_Directions_. The whole listing below should be retyped exactly, without any images.

_Collected data_.

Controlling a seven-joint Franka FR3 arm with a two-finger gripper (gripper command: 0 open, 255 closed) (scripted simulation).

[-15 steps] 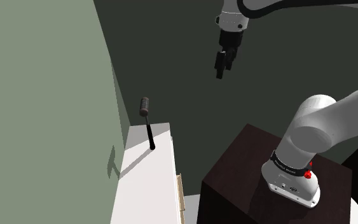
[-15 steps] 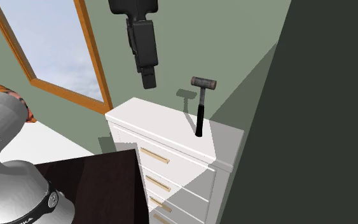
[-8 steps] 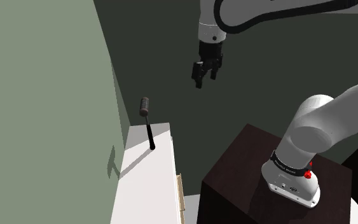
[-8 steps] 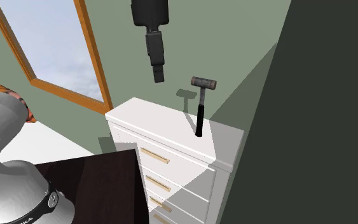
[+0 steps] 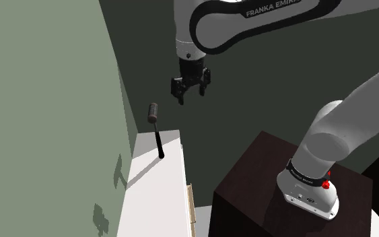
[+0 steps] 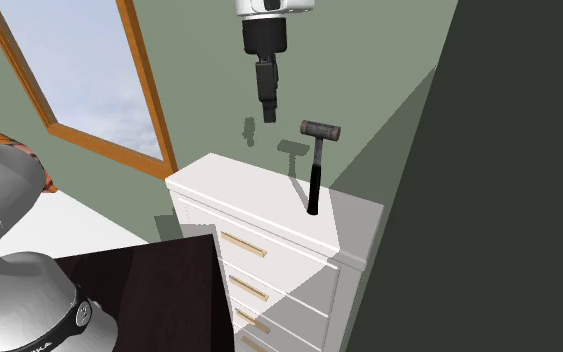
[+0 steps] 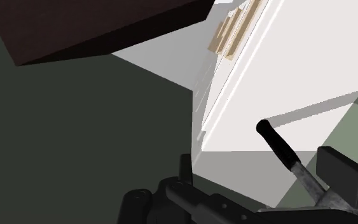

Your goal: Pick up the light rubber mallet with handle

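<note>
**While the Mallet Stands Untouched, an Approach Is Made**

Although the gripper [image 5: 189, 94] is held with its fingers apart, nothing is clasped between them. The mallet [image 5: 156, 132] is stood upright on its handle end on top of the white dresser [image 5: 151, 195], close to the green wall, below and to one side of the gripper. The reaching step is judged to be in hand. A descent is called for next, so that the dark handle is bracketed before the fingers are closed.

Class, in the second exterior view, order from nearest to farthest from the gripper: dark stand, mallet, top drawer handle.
1. The mallet, upright on the dresser, beside the gripper.
2. The top drawer handle, lower, on the dresser front.
3. The dark stand, at that view's lower left.
</note>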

_Response_.
Controlling a seven-joint Franka FR3 arm with a two-finger gripper (gripper command: 0 open, 255 closed) (scripted simulation).

[-15 steps] 
[-15 steps] 
[-8 steps] 
[-8 steps] 
[+0 steps] 
[+0 steps] 
[+0 steps] 

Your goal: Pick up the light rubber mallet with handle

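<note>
**While the Mallet Stands Untouched, an Approach Is Made**

Although the gripper [image 5: 189, 94] is held with its fingers apart, nothing is clasped between them. The mallet [image 5: 156, 132] is stood upright on its handle end on top of the white dresser [image 5: 151, 195], close to the green wall, below and to one side of the gripper. The reaching step is judged to be in hand. A descent is called for next, so that the dark handle is bracketed before the fingers are closed.

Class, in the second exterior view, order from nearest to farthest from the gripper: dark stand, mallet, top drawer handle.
1. The mallet, upright on the dresser, beside the gripper.
2. The top drawer handle, lower, on the dresser front.
3. The dark stand, at that view's lower left.
</note>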

That completes the answer to this exercise.